Die Kämpfe um die seit Wochen belagerte libysche Hafenstadt Misrata machen eine Versorgung der dort eingeschlossenen Menschen immer schwerer.
Nach Angaben der Aufständischen konnten am Mittwoch Schiffe, die Flüchtlinge abholen oder Hilfsgüter liefern wollten, wegen des Beschusses durch die Truppen von Machthaber Muammar al-Gaddafi nicht im Hafen anlegen.
Zwar hätten sich die Soldaten weitgehend aus dem Zentrum der Stadt zurückgezogen. Die heftigen Kämpfe um die Kontrolle des Hafens dauerten aber an, sagte Rebellensprecher Ahmed Hassan dem arabischen Nachrichtensender Al-Dschasira.
"Die Angriffe haben eine Reihe von Schiffen ferngehalten, die in den Hafen kommen wollten, um Verwundete aus Misrata abzuholen", sagte Hassan. "Weitere Schiffe warten darauf, die Lieferungen von Hilfsorganisationen zu entladen."
EU-Kommission besorgt über humanitäre Lage
Auch die EU-Kommission zeigte sich besorgt über die humanitäre Lage in Misrata. Es sei für Hilfsorganisationen so gut wie unmöglich geworden, Menschen über den Seeweg zu retten, teilte die verantwortliche Kommissarin Kristalina Georgiewa am Mittwoch in Brüssel mit. "Ich appelliere an alle Seiten in dem Konflikt, Zivilisten zu schonen und die humanitäre Hilfe in Misrata wieder zu ermöglichen", sagte die Kommissarin aus Bulgarien.
Die Zahl der Todesopfer im Libyen-Konflikt könnte nach Angaben des US-Botschafters in dem Land bei bis zu 30.000 liegen. Die Schätzungen reichten von 10.000 bis 30.000 Toten, sagte der Diplomat Gene Cretz am Mittwoch in Washington. Es werde schwierig sein, vor Ende der Kämpfe einen konkreteren Überblick zu erhalten.
"Wir erhalten - sogar von Kontaktleuten in Tripolis und im Westen - Berichte über Leichen an Stränden", sagte Cretz. "Wir haben einfach keinen Eindruck vom Ausmaß, bis die Sache vorbei ist."
Neue Offensive im Osten
Gaddafis Truppen bereiten sich nach Einschätzung der Rebellen auf eine neue Offensive im Osten vor.
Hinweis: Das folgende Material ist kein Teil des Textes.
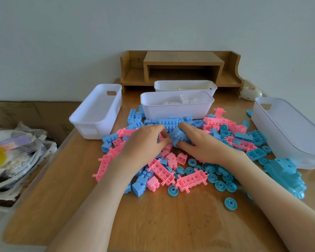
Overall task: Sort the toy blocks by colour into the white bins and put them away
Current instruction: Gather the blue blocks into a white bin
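The middle bin (176,110) stands crosswise on the wooden table (153,219) and holds a few white blocks (184,100) near its far wall. Directly behind the middle bin, a second crosswise bin (185,86) shows only a scrap of something yellow (179,88) at its rim; what that is cannot be told. Left of the middle bin, a lengthwise bin (96,115) shows its ribbed white floor. Well to the right of the middle bin, a fourth bin (287,131) lies along the table's edge, and its contents cannot be made out.

In front of the middle bin, the pile of pink and blue blocks (171,166) spreads right up to its front wall, with blue bricks touching it. Over the pile, just in front of the middle bin, both hands meet on a blue block cluster (180,136). The right hand (202,144) wraps its fingers round it, and the left hand (144,142) closes curled fingers and thumb on its left end. The forearms cover part of the pile.

Farther in front of the middle bin, blue wheels (220,185) lie scattered among long pink blocks (191,180). To its front-right, a large blue vehicle body (287,177) lies just beside the fourth bin. Behind the middle bin, past the second bin, stands a wooden desk shelf (182,68), and to its back-right rests a white oval gadget (250,92). Far to the left of the middle bin, off the table, lies a heap of plastic bags (16,151).
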Action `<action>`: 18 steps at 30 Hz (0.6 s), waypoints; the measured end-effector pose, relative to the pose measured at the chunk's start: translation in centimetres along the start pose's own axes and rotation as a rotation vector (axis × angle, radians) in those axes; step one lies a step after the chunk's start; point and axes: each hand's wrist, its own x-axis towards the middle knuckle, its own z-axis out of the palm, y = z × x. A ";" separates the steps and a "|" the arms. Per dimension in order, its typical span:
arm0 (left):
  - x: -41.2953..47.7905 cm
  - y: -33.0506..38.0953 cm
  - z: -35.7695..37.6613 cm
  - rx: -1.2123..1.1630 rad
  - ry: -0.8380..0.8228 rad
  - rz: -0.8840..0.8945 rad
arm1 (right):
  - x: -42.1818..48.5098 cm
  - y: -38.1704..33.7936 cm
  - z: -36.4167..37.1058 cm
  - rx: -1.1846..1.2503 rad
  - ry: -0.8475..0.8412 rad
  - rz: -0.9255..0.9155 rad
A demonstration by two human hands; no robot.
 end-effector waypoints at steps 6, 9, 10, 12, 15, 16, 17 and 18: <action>0.0 0.0 -0.1 -0.034 -0.003 0.011 | -0.4 -0.3 -0.3 0.337 0.090 0.035; 0.0 0.0 0.0 -0.032 -0.033 0.029 | -0.6 -0.4 -0.6 0.521 0.122 0.069; 0.0 -0.1 0.1 -0.024 -0.036 0.035 | -0.6 -0.3 -0.6 0.534 0.123 0.079; -0.1 -0.1 0.0 -0.024 -0.028 0.044 | -0.6 -0.2 -0.6 0.552 0.109 0.091; -0.3 0.1 -0.1 -0.040 -0.010 0.075 | -0.7 -0.6 -0.8 0.595 0.083 0.086; -0.4 0.1 -0.1 -0.052 -0.003 0.084 | -0.8 -0.7 -0.8 0.614 0.079 0.085; -0.5 0.3 -0.2 -0.072 0.002 0.088 | -1.0 -0.8 -1.2 0.625 0.080 0.084; -0.7 0.4 -0.4 -0.097 0.004 0.085 | -1.2 -0.9 -1.5 0.623 0.081 0.086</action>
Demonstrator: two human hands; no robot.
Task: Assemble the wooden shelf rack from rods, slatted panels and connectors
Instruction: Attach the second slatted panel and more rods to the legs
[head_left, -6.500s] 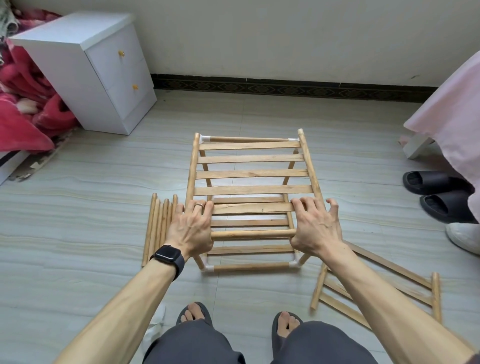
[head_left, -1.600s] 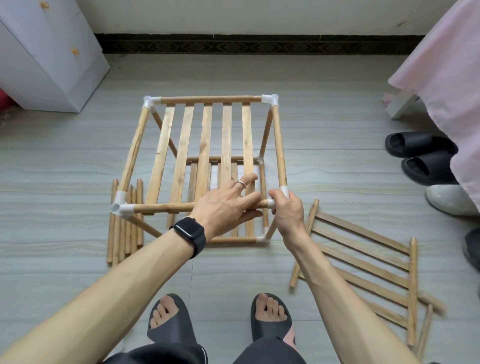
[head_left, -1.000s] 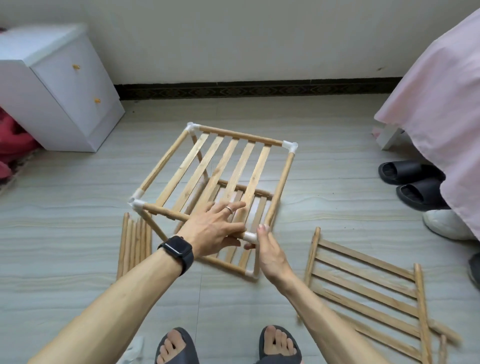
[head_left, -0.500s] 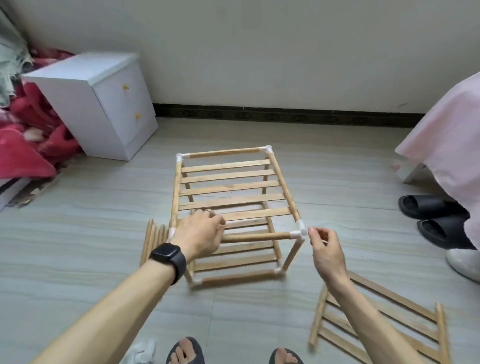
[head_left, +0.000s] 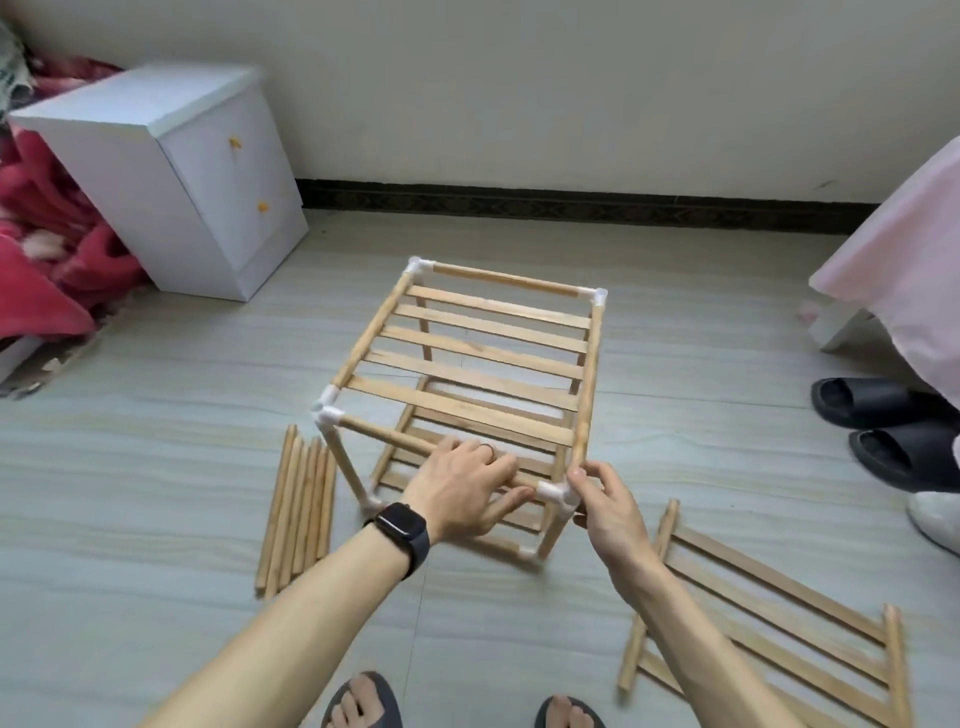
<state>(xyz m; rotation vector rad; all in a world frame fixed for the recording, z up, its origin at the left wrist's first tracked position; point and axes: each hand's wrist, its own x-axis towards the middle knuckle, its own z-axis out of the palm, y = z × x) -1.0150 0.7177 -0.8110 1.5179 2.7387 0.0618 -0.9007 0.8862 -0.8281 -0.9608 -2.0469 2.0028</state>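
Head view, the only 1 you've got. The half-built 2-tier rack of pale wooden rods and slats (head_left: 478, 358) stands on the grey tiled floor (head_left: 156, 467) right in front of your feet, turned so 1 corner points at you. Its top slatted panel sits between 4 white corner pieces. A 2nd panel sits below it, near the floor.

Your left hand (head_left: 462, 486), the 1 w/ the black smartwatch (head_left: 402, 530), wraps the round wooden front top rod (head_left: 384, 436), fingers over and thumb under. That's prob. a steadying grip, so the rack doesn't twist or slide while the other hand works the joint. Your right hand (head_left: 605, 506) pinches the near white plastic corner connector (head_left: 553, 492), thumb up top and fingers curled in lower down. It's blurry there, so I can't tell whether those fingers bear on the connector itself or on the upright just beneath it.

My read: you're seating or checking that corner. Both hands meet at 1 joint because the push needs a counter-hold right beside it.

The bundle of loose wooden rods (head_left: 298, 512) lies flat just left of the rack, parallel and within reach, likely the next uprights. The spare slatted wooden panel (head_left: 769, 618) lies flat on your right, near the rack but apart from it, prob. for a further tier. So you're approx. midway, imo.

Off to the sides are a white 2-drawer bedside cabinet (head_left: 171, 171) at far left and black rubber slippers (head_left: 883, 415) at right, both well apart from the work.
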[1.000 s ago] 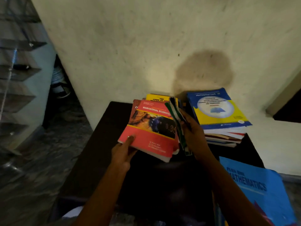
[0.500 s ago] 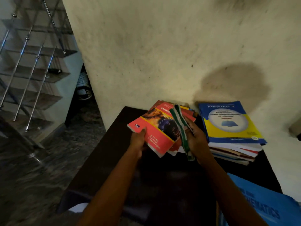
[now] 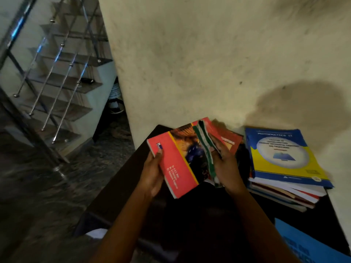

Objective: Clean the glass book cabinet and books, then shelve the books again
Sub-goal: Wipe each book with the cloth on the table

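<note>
In the centre of the frame the left hand (image 3: 153, 171) grasps the red book (image 3: 180, 162) by its near left edge, thumb on the cover and fingers underneath, so the book is tilted up off the dark table (image 3: 121, 186) with its face towards the camera. That hold seems meant to give the other hand a firm, bare surface to work on. The right hand (image 3: 226, 168) is clenched round a bunched green-and-white striped cloth (image 3: 206, 154), which lies across the right part of the cover; I judge the step in hand to be wiping this book.

Just behind the cloth, towards the wall (image 3: 190, 54), a second red book (image 3: 228, 139) shows from under the first one. Whether it rests on the table or on more books is hidden.

At the right of the frame a stack of books (image 3: 281, 154) lies flat with a blue-and-yellow mathematics title on top, close to the right hand but not touching it. It looks like a sorting pile, though I cannot tell whether it is the cleaned or the uncleaned one. A large blue book (image 3: 307, 245) sits at the lower right corner, partly cut off.

The glass cabinet is nowhere in view — only a staircase (image 3: 57, 82) with metal rails fills the upper left — so shelving seems well ahead.
</note>
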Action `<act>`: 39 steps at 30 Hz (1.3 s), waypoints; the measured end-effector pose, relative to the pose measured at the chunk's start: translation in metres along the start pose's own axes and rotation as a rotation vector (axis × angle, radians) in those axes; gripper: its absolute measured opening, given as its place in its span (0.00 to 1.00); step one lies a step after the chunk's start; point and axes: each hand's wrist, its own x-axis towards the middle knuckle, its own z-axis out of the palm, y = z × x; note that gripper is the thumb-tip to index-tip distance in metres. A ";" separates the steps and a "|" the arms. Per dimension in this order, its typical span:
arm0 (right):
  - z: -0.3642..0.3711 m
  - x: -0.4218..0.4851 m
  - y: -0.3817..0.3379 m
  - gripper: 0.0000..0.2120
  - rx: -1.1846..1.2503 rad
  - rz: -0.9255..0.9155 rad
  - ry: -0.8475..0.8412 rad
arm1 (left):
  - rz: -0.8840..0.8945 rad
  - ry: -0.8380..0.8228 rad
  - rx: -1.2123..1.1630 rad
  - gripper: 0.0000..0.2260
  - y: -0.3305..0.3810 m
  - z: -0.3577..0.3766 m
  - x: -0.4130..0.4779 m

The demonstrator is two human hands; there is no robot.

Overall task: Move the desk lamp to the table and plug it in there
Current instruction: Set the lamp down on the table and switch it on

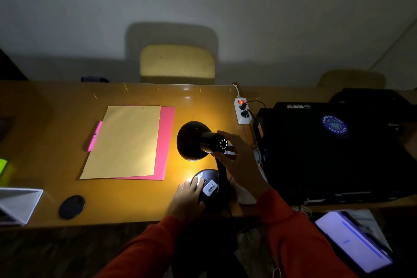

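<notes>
A black desk lamp (194,140) stands lit on the wooden table (56,165), its shade pointing down and left and throwing a yellow pool of light. My right hand (237,151) grips the back of the shade where the neck joins. My left hand (188,196) rests flat on the round base (212,187), fingers over its front edge. A white power strip (242,110) with a glowing red switch lies behind the lamp, with two black plugs in it. The lamp's cord is lost in the dark.
A tan envelope (126,142) lies on a pink folder (167,142) left of the lamp, with a pink pen (94,135) beside them. A dark oval object (71,207) sits near the front edge. A black printer (334,153) fills the right. A yellow chair (178,63) stands behind the table.
</notes>
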 end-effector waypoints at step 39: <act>-0.006 -0.015 -0.020 0.27 -0.137 0.004 -0.044 | 0.039 -0.060 -0.429 0.18 -0.006 -0.026 -0.004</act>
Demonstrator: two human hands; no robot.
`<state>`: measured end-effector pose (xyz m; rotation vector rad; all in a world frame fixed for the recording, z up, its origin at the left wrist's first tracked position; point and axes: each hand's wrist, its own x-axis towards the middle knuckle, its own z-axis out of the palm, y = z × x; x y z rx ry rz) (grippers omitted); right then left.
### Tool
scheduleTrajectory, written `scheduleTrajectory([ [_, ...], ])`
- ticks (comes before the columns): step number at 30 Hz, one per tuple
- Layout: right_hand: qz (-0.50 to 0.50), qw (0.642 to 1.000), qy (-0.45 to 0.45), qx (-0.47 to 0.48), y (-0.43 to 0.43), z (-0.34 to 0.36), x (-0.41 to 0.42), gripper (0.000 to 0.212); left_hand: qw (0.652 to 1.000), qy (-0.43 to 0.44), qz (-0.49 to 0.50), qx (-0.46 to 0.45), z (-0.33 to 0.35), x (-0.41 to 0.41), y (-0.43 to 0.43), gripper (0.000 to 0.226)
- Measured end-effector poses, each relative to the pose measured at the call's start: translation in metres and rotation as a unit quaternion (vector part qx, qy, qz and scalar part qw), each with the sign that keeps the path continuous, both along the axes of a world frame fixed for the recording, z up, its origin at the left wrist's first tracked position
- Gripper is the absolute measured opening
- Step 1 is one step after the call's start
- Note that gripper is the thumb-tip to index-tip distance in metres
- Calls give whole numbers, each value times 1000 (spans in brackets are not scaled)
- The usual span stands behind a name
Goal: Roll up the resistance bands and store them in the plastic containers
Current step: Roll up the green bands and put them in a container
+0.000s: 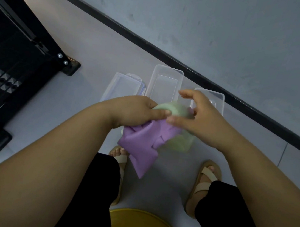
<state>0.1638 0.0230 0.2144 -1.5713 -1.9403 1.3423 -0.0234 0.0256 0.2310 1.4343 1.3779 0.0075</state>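
My left hand (136, 112) grips a pale green resistance band (173, 109) rolled into a coil, thumb pressed on its side. A purple band (142, 142) hangs loose and crumpled below the same hand. My right hand (198, 118) hovers at the coil's right side with fingers spread, its fingertips touching or nearly touching the roll. More pale green band (181, 142) trails down under my right palm. On the floor beyond stand an empty clear container (165, 72), a second clear container (219, 98) partly hidden by my right hand, and a clear lid (119, 84).
A black metal frame (22, 53) with bolted feet stands on the floor at left. A dark baseboard (170, 56) runs along the wall just behind the containers. My sandalled feet (207, 176) and a yellow seat (143, 225) are below.
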Motion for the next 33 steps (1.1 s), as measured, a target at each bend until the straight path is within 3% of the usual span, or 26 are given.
scheduleTrajectory([
  [2, 92, 989, -45, 110, -5, -3, 1, 73, 1000, -13, 12, -2, -1, -5, -1, 39],
  [4, 110, 981, -51, 155, -6, -5, 3, 49, 1000, -18, -10, -7, 0, -10, -3, 37],
  [7, 107, 994, -4, 17, -7, 9, 11, 19, 998, 8, -61, 9, 0, -16, -10, 34],
  [9, 104, 993, 16, -50, -11, 22, 17, 20, 998, 3, -55, 36, -1, -19, -17, 38],
  [13, -96, 987, 94, -84, -19, 31, 27, 29, 993, -50, 64, 80, 2, -25, -39, 43],
  [16, -239, 942, 182, -147, -28, 28, 30, 23, 977, -85, 152, 124, 5, -24, -55, 42],
  [21, -400, 869, 244, -158, -46, 30, 40, 16, 930, -117, 284, 204, 8, -20, -74, 43],
  [29, -367, 913, 172, -51, -71, 32, 49, 12, 892, -72, 391, 215, 20, -1, -93, 25],
  [33, -357, 912, 189, -69, -75, 31, 50, 13, 926, -25, 346, 151, 13, 6, -95, 35],
])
Die Internetzeitung "Brnieq" meldete am Mittwoch, in der Ortschaft Al-Brega seien inzwischen 2000 bis 3000 Soldaten stationiert worden. Diese hätten Raketen und andere schwere Waffen in Tunneln versteckt, um sie vor möglichen Luftangriffen durch die Nato zu schützen. An der Front, die schon seit Wochen zwischen Al-Brega und Adschdabija liegt, hätten sie Minen an Leichen angebracht.
In Tripolis traf am Mittwoch ein Team der Vereinten Nationen ein, um Berichte über Menschenrechtsverletzungen seit Beginn der Gewalt in Libyen Mitte März zu untersuchen. Das verlautete aus Regierungskreisen. Die Ermittler wurden zunächst zu einem Treffen mit Vertretern von Regierung und Parlament gebeten.
Libyen hatte zuvor Russland gebeten, die Einberufung einer Sitzung des Weltsicherheitsrates zu den Nato-Angriffen zu beantragen. Gleichzeitig bemüht sich das Regime um Unterstützung durch die Afrikanische Union, die sich schon vor Wochen vergeblich für eine Verhandlungslösung zwischen Gaddafi und den Aufständischen eingesetzt hatte.